Task to complete
Transcribe only the lines of the listing below from the one holding "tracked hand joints" through the one holding "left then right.", inclusive, without any change.

Collected data
● ● ● ●
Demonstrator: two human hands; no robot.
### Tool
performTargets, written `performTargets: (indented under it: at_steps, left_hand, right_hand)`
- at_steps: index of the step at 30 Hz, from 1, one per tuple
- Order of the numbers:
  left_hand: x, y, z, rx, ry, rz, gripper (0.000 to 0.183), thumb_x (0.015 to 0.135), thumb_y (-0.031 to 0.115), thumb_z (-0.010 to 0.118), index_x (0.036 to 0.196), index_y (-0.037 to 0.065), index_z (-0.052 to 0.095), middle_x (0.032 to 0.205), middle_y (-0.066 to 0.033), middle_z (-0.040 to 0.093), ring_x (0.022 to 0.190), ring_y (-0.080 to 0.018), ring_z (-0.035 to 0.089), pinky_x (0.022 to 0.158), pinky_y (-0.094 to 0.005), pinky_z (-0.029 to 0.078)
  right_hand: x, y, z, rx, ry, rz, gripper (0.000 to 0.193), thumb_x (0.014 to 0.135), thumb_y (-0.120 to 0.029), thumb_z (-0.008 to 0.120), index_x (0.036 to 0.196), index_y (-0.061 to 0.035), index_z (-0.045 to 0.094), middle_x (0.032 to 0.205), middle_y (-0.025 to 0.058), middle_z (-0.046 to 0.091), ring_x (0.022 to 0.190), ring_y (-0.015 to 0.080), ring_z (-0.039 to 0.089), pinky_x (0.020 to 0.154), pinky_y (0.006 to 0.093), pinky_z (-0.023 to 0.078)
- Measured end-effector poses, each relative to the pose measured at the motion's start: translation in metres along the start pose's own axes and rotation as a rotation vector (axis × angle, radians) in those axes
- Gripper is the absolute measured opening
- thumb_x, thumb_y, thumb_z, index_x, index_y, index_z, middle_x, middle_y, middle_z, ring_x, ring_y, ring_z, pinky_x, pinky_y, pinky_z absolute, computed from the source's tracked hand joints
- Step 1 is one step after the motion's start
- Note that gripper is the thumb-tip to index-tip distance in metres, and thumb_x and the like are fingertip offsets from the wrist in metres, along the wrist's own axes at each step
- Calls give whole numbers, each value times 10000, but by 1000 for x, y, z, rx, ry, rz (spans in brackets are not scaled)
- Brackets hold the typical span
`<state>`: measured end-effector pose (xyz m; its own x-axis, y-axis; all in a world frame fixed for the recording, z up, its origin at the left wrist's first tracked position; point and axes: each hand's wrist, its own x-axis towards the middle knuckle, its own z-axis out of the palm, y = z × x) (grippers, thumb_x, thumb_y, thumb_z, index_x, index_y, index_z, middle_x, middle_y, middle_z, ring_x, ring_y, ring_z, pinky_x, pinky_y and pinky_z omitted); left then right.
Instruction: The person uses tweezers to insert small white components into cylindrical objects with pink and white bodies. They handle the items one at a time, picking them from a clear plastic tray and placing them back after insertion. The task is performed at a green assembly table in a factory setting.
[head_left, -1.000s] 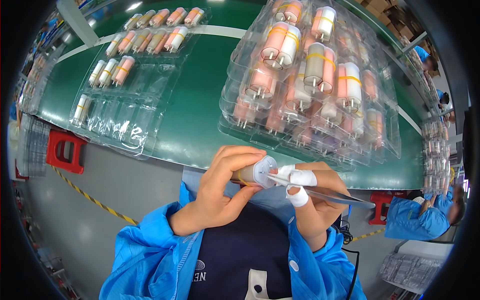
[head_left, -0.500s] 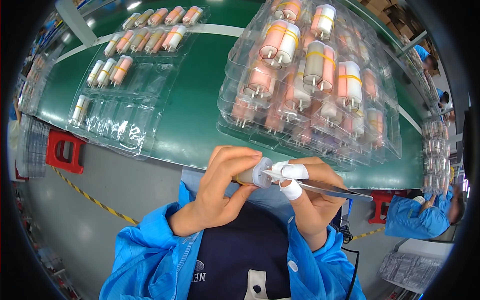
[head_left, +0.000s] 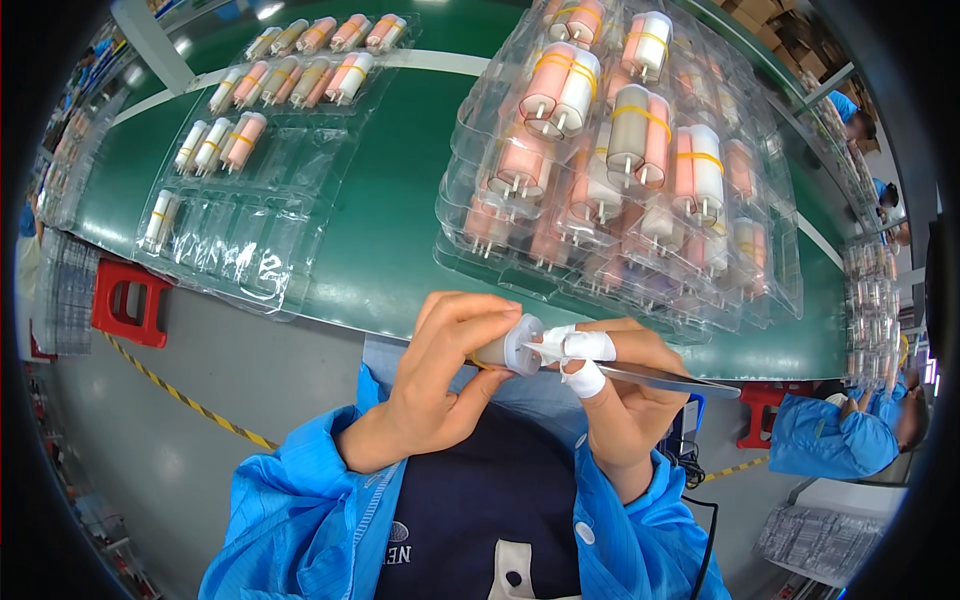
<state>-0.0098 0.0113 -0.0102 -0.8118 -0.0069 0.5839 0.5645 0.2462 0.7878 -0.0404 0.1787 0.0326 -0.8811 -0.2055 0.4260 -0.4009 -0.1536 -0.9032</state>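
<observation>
Head view: the work is at the near edge of the green worktop (head_left: pixel 380 250), roughly midway along it.
Banded cylinder (head_left: pixel 490 352): grey, with a pale end cap (head_left: pixel 520 345), lying sideways in the left hand (head_left: pixel 438 375), the cap facing right; much of it is hidden behind the fingers.
Left grip: wrapped round the cylinder, fingers above, thumb below.
Right grip: the right hand (head_left: pixel 632 425), with white tape (head_left: pixel 595 346) on its digits, pinches metal tweezers (head_left: pixel 675 379); their tips sit narrow at the cap's face, and whether they clasp anything I cannot tell.
Progress: this cylinder looks partway through, judging by the tips at its cap; it is not yet set down.
Left clear tray (head_left: pixel 300 150): toward the worktop's left end, with fuller rows of banded pairs (head_left: pixel 350 78) toward the far edge, thinning to three, then one; unfilled pockets (head_left: pixel 225 237) nearer the near edge suggest more is left.
Stacked clear trays (head_left: pixel 480 262): right of the worktop's middle, loaded with pink, white and grey pairs (head_left: pixel 640 130), pins toward the near edge; lower layers are too obscured to count.
</observation>
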Motion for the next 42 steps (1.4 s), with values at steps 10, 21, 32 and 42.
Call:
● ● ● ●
Written reply
- thumb_x, thumb_y, thumb_z, index_x, index_y, index_z, middle_x, middle_y, middle_z, ring_x, ring_y, ring_z, pinky_x, pinky_y, pinky_z absolute, computed from the source's tracked hand joints
- Step 1 is one step after the motion's start
- Note that gripper is the thumb-tip to index-tip distance in metres, and thumb_x and the like are fingertip offsets from the wrist in metres, along the wrist's own axes at each step
- Calls give whole numbers, each value times 10000, but by 1000 for x, y, z, rx, ry, rz (spans in brackets are not scaled)
- Brackets hold the typical span
`<state>`: measured end-effector pose (xyz m; its own x-axis, y-axis; all in a world frame fixed for the recording, z up, its origin at the left wrist's first tracked position; point and axes: each hand's wrist, its own x-axis towards the middle knuckle, its own z-axis out of the palm, y = z × x) (grippers, thumb_x, thumb_y, thumb_z, index_x, index_y, index_z, middle_x, middle_y, middle_z, ring_x, ring_y, ring_z, pinky_x, pinky_y and pinky_z omitted); left then right.

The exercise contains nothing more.